● Your instructions
Please give back word for word the lines of the material below between the line containing "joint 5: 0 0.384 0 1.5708" and the line containing "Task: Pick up", inclusive.

● Information supplied
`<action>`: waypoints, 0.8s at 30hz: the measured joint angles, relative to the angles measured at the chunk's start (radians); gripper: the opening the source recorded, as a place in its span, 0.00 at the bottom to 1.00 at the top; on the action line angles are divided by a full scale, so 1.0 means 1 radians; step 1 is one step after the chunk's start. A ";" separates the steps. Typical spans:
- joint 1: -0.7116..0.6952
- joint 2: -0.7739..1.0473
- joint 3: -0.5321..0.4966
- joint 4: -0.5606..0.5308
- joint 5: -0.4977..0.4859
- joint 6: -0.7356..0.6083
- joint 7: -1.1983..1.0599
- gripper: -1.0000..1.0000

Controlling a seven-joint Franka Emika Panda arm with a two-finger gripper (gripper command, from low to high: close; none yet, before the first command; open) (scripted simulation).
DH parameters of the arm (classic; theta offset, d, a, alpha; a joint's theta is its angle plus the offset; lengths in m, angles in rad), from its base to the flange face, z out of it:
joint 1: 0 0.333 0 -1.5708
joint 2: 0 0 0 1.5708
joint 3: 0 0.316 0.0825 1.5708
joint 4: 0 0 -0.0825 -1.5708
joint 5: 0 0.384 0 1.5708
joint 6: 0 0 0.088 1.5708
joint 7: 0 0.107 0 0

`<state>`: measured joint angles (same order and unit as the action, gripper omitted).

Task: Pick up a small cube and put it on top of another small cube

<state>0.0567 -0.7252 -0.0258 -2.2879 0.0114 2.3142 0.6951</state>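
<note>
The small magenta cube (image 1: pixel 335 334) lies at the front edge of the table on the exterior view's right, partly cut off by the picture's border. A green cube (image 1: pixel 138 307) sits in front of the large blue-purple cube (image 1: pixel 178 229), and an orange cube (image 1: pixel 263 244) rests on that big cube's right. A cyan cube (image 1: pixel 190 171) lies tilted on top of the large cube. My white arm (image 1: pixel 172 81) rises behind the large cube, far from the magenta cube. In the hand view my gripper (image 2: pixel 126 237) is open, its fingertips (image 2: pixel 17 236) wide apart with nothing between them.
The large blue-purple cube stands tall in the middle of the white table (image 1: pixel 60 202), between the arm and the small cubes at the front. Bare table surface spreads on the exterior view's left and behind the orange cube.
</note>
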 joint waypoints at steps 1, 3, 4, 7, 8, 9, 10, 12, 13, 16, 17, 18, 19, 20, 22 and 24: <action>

● Written response
joint 5: 0 0.384 0 1.5708
joint 6: 0 0 0.088 1.5708
joint 7: 0 0.107 0 0

`<state>`: measured joint angles (same order and unit as the action, gripper omitted).

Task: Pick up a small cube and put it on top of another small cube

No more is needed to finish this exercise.